Whitey Herzog – 1982 World Series Winning Manager with the St. Louis Cardinals
Whitey Herzog, better known as Relly to his schoolyard buddies, grew up to play Major League Baseball and later became a Hall of Fame manager for the Rangers, Angels, Royals, and Cardinals. With the Cardinals, where he brought his “Whitey Ball” style of play, those teams won 3 National League pennants and a World Series Championship during the 1980s. As any Cardinal fan will tell you, if not for an out-of-control tarp and two ridiculously bad calls at first base (remember Don Denkinger and Kent Hrbek), it could have been three World Series Championships.
I didn’t believe my interview with Whitey was going to happen. In my initial pitch to his representative, I was told he
wasn’t interested in interviewing with me. I let that refusal sit for a while as I was working on scheduling other interviews. Still, for whatever reason, I decided to give it another try, and the second time around faired much better. Of the type of interviews I’ve done, in-person vs. phone, I prefer the in-person interview, not because I would get to meet a former professional baseball player, but because I believed I could do a better job with the interview. Well, my interview with Whitey was a phone call, and our phone connection was not very good. During the entire interview, as I’m checking my primary points, listening to his answers, and making a note of follow-up questions, in the back of my mind, I’m thinking, “I’m not going to get any useful dialog from this interview.” And let me tell you something … knowing the phone connection is bad, trying to act as a sound engineer with a Sony digital recorder and Motorola cell phone, plus staying on task with the interview, my brain was at its limit. To my amazement and delight, once I started the transcription and the audio came through, I realized we had a great conversation, Whitey is a great storyteller, and we had great content to share.
Born April 17, 1931, in New Athens, IL., Whitey grew up playing baseball and basketball with his friends. In the summertime, they would start right after breakfast and play until their moms called them home for dinner. After dinner, everyone was back out playing some sort of game, marbles, mumbly peg, or some type of short-handed game of baseball. Whitey explained, New Athens was a town of German descent, and most of the men were, as he said, “Consumers of beer,” so after dinner, the kids had to find something to do themselves, and playing ball was it.
Whitey didn’t play any organized baseball until he and his friends reached high school, but that’s not to say all of those games they played were not beneficial in his development as an athlete because he would tell you, without a doubt, those games made him a ballplayer. From the 6th grade through high school, he played with basically the same group of kids, making it to state tournaments in basketball and baseball. I’m not going give away the stories of those teams and games, but I will say there is a connection between Whitey’s high school athletic career and the feelings he had after winning the World Series in 1982, something that may surprise many of you once you hear the whole story.

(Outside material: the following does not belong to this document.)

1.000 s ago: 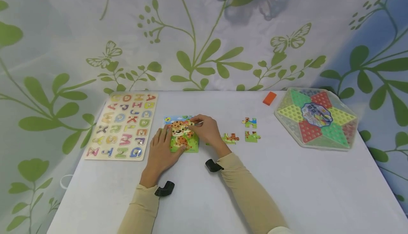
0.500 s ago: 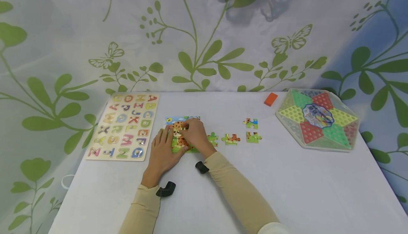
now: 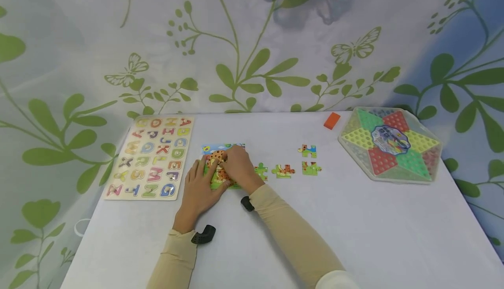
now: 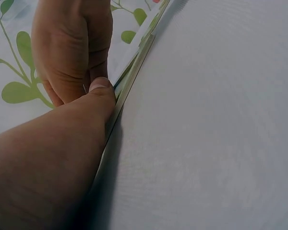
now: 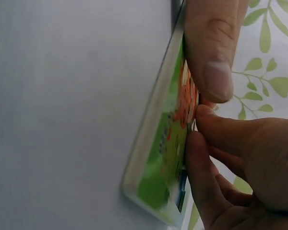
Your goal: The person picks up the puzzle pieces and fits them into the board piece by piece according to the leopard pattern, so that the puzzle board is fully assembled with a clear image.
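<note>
A picture puzzle (image 3: 206,149) of a spotted leopard cub lies on the white table, and both hands are over it. My left hand (image 3: 201,190) rests on its left side, fingers extended, with the thumb along the near edge. My right hand (image 3: 239,166) bends over the middle, thumb and fingertips together on a leopard puzzle piece (image 3: 221,159), mostly hidden by the fingers. In the right wrist view, the right hand (image 5: 259,158) has its fingertips at the puzzle's surface, close to the left thumb (image 5: 216,81).
Loose puzzle pieces lie to the right: a green one (image 3: 260,172), an orange-and-green one (image 3: 283,171), a blue one (image 3: 308,151) and another green one (image 3: 311,168). An alphabet board (image 3: 149,158) stands left. An orange block (image 3: 332,120) and a Chinese checkers board (image 3: 390,144) are farther right.
My right hand has moved left and slightly down over the puzzle with the leopard piece, uncovering the loose green piece beside it. The left hand stays in place.
</note>
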A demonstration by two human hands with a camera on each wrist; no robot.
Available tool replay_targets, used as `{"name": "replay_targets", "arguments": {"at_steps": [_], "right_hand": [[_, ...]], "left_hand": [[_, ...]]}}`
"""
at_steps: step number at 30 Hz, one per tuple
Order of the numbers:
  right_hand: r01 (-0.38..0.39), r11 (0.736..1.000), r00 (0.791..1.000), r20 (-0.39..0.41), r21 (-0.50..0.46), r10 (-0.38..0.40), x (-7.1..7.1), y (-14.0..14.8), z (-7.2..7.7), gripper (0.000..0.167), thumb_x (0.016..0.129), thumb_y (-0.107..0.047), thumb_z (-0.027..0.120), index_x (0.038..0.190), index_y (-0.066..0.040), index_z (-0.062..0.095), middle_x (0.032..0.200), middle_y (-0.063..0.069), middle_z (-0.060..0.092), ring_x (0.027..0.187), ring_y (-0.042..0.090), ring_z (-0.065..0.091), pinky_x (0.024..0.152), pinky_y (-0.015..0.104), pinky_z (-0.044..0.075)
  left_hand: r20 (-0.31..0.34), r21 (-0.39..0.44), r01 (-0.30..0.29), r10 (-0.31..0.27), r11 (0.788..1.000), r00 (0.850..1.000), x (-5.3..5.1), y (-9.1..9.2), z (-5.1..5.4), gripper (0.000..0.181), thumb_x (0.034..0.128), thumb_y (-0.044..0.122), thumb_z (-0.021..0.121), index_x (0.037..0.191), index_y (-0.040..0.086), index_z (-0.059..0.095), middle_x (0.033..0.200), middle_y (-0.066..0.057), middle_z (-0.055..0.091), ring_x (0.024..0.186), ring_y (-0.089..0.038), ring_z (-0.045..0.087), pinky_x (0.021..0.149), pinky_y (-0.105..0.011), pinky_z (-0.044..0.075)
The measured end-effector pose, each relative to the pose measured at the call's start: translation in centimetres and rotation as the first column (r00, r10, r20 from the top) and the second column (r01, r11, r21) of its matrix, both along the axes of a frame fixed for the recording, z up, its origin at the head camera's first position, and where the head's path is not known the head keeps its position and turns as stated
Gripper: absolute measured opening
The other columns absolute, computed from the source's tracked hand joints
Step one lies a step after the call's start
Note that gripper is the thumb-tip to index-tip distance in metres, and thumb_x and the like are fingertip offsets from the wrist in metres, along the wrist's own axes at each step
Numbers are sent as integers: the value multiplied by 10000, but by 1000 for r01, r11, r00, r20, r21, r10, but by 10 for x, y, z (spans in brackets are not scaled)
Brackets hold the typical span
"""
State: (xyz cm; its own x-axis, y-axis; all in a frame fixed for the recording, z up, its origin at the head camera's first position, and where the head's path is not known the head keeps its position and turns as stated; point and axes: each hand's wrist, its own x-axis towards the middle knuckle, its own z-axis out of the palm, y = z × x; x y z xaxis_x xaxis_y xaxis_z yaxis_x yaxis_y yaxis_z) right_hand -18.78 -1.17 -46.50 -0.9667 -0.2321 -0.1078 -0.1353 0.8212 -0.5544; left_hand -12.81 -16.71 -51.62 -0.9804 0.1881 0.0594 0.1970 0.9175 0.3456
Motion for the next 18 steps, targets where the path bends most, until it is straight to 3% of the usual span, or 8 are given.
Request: {"name": "replay_targets", "arguments": {"at_steps": [4,9,14,18], "right_hand": [[-58,998,998,36,-39,59,-3,5,0,271,972,-197,709,1220,-99,754,1243,81,692,1200,240,632,1038,373,540],[-109,987,994,18,-118,111,-7,16,-11,307,957,-205,724,1252,-122,738,1163,34,723,1013,157,645,896,302,557],[-88,967,995,18,-238,95,-11,36,-17,340,938,-261,757,1262,-161,737,1190,31,717,973,138,668,820,282,574],[0,944,998,55,-330,19,-11,73,-16,352,934,-289,762,1268,-184,734,1233,37,702,1049,196,679,856,362,585]], "left_hand": [[0,11,-1,1,1000,1000,1,0,0,824,933,622,608,1608,227,348,1716,-138,158,1553,-450,166,1226,-656,213],[9,11,0,0,1000,1000,1,0,2,823,939,618,602,1613,230,335,1718,-142,149,1555,-455,160,1221,-669,215],[10,15,-6,6,1000,1000,2,-1,2,820,941,620,598,1614,233,333,1718,-139,151,1558,-455,156,1224,-672,206],[16,14,1,-2,1000,1000,1,0,0,827,943,641,577,1618,235,323,1722,-136,139,1563,-450,140,1225,-673,199]]}}
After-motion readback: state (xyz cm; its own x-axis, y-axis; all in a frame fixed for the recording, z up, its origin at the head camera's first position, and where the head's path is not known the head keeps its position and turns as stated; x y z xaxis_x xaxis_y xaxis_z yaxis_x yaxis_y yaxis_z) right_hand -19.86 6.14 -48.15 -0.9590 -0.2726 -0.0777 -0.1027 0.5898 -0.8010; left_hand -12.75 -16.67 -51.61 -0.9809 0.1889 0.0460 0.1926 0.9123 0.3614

Nicknames play a big part in the youth culture, and when a nickname sticks, it’s yours forever. Now, the nickname Whitey didn’t come about when he was a
kid; even though he was a toe-head, it was Relly … he was tagged with the nickname Whitey while playing in the minor leagues. Of the other players I’ve interviewed, such as Boog Powell and Hawk Taylor, they’ve had colorful nicknames and a funny or entertaining story of its origin. With Whitey, the entertaining story isn’t how he got his nickname; it’s how he ended up with his God-given name of Dorrel Norman Elvert Herzog. For you people of a certain age, like me, his naming story may bring back memories of family members and the less-than-normal names that were given to kids. Consider my dad; his parents forgot to add a middle name on his birth certificate, which created several issues over the years, especially his time in the military. Then there is his brother. Well, they just wrote down two letters on his birth certificate, forgetting to add what everyone assumed was his actual name, and to top it off, someone added an S to his last name, the only bloodline Parks in our family. Thankfully my grandparents weren’t responsible for naming everyone in the community.

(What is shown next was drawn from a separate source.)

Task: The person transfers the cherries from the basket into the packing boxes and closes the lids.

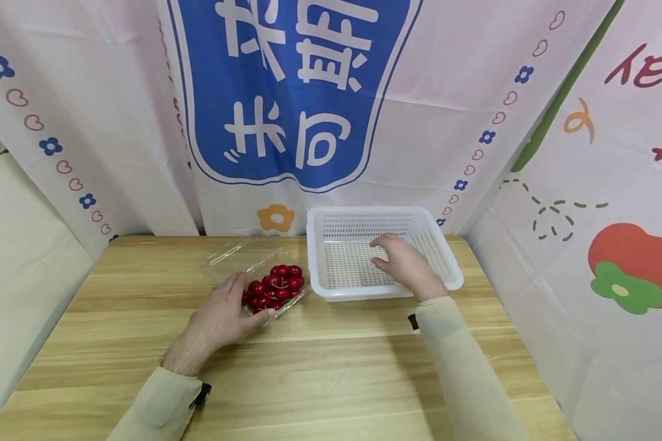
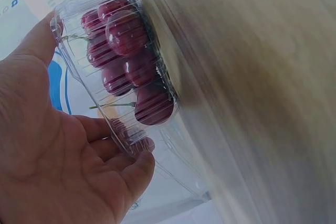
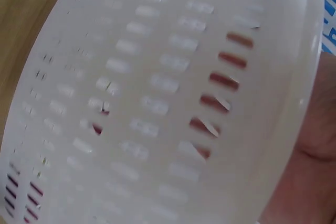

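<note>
Red cherries [image 1: 276,283], some with green stems, lie in a clear plastic box [image 2: 79,77] whose transparent lid [image 1: 243,254] is folded back behind it. My left hand [image 1: 215,315] holds this box at its left, near corner, thumb on one side and fingers on another. In the left wrist view, the fingers [image 2: 134,174] curl at the box's rim. My right hand [image 1: 405,263] reaches over the near rim of a white perforated basket [image 1: 314,269], thumb and fingers spread apart with nothing visible between them. In the right wrist view, the basket's wall hides most of that hand.
Box and basket stand side by side near the back edge of a wooden table [image 1: 309,380]. Behind them hangs a printed cloth [image 1: 276,208], and another patterned cloth [image 1: 574,318] closes off the right side.
</note>
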`<state>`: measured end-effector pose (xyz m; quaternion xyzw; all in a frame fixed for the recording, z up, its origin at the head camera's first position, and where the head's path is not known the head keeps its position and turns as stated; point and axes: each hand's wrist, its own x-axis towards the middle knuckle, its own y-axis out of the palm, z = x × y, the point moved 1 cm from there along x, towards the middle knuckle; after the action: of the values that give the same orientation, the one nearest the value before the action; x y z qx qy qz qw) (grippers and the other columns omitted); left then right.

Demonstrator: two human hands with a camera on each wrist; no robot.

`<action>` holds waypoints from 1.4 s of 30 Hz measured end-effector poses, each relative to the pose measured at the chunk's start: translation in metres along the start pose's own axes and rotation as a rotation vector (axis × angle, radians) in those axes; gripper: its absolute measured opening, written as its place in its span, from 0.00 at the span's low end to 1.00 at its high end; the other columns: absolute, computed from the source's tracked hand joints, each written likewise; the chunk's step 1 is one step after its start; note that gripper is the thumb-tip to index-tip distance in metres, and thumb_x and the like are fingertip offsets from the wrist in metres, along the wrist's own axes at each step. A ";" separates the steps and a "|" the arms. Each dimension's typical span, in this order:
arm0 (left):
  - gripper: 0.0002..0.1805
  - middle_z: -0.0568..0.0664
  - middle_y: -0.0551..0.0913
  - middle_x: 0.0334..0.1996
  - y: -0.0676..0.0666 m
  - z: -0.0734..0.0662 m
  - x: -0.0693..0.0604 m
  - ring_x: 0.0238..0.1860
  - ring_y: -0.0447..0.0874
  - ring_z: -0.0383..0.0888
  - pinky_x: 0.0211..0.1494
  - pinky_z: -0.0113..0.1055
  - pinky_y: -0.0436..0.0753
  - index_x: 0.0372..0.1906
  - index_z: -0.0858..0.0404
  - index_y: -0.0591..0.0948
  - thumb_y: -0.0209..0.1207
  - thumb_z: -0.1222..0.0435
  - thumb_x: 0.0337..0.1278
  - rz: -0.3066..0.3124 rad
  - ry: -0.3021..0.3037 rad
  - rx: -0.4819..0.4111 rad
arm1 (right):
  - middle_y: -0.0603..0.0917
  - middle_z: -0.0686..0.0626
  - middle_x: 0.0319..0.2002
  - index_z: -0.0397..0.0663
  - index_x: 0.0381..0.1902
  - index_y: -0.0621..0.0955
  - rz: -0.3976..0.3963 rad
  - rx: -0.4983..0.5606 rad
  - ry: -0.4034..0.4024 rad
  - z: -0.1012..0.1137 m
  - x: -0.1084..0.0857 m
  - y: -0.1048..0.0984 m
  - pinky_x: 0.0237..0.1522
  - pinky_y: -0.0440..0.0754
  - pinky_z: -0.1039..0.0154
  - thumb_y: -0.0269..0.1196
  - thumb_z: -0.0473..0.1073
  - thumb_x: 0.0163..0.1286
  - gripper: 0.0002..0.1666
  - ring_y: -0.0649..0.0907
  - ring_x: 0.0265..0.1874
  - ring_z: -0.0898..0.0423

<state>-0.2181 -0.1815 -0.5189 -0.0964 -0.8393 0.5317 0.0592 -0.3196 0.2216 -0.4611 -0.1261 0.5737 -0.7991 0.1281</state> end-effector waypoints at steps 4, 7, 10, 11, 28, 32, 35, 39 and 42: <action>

As I wrote in the beginning, Whitey is a great storyteller. His stories about playing high school baseball and basketball are entertaining and insightful. He has thoughts on who was the greatest hitter he ever saw and who he thinks is the greatest pure baseball player ever (can you guess?). And finally, if you remember my first post and the mention of a player that stored his bubblegum on his window sill at night, you may want to check out Whitey’s comments about baseball cards.
A chance encounter in San Francisco in 1987 , a gifted baseball signed by Cards players as a wedding gift, and years later business dealings with Whitey in Sunset Hills. A very generous man and his insight and stories are amazing!
Larry, thank you for the comment about Whitey. I only had the opportunity to speak with Whitey on a couple of occasions, and one word you used in your comment, “generous” perfectly illustrated how he was during my time with him. I thoroughly enjoyed listening to stories from his childhood in New Athens playing baseball and basketball with his friends.